## Task inputs
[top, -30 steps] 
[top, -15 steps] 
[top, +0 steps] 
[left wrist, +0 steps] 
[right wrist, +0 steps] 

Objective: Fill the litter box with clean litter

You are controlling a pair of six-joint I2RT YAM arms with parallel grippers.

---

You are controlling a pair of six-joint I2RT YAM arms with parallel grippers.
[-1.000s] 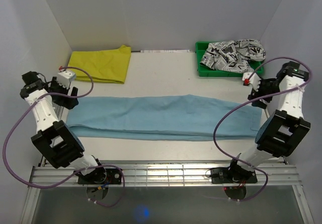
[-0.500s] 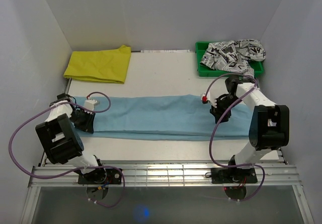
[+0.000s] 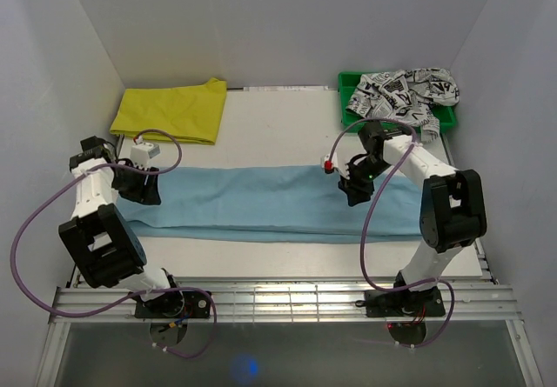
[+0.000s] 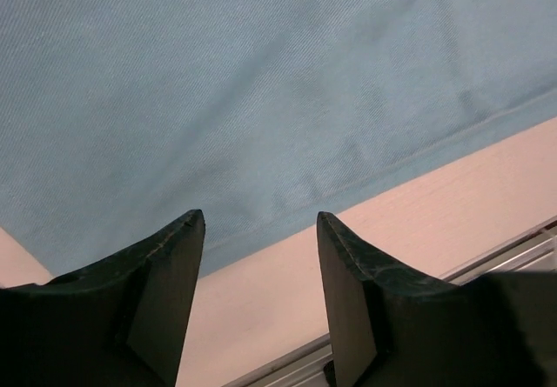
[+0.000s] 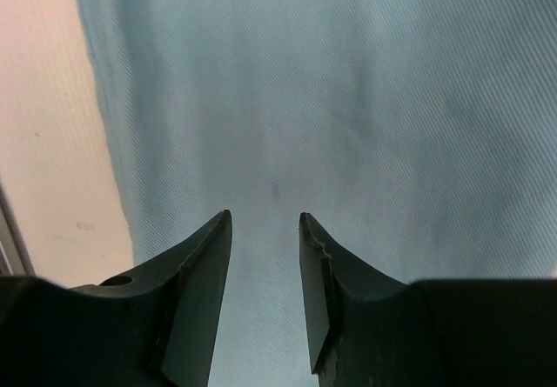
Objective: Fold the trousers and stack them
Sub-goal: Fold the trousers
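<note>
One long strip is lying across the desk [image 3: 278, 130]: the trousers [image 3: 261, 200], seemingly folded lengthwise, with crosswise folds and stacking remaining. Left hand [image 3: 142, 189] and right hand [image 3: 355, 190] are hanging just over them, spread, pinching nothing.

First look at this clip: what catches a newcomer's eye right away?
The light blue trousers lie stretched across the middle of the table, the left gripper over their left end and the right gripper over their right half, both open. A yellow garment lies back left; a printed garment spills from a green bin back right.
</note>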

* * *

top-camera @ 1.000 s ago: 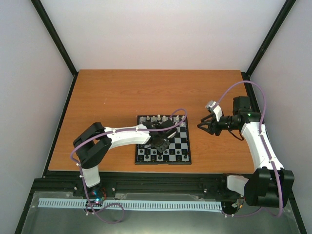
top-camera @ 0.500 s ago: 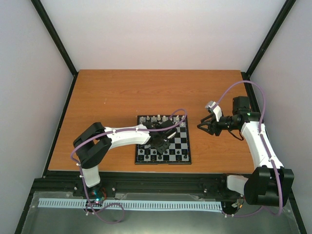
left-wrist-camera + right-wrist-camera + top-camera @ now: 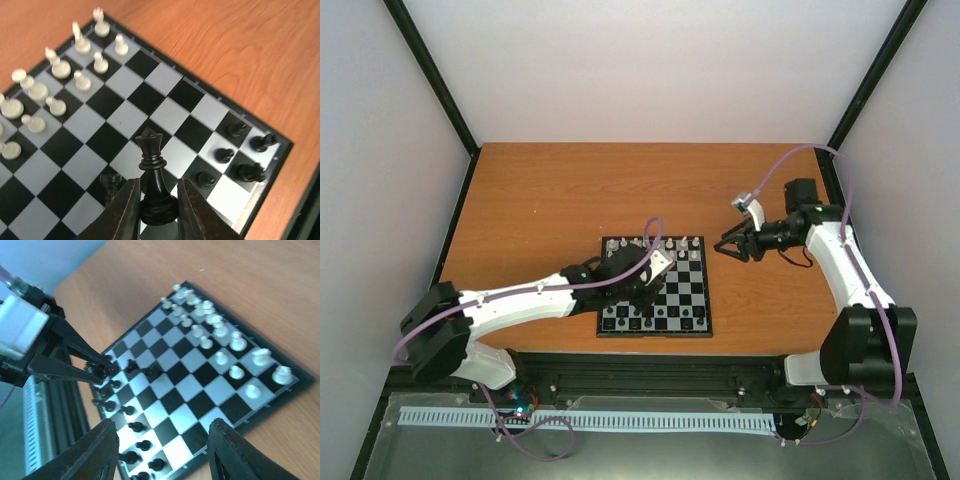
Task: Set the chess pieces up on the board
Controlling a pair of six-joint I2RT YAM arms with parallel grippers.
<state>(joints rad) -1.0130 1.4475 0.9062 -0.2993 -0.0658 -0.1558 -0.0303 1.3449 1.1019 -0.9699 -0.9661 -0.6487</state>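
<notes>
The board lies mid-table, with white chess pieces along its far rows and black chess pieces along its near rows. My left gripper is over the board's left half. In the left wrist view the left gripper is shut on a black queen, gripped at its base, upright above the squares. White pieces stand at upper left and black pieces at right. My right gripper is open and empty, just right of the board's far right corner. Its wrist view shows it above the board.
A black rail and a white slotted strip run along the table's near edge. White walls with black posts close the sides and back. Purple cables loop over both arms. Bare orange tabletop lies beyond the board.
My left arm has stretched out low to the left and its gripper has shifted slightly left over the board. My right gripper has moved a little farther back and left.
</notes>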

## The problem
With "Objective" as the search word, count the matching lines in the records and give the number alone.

## Result of this task
2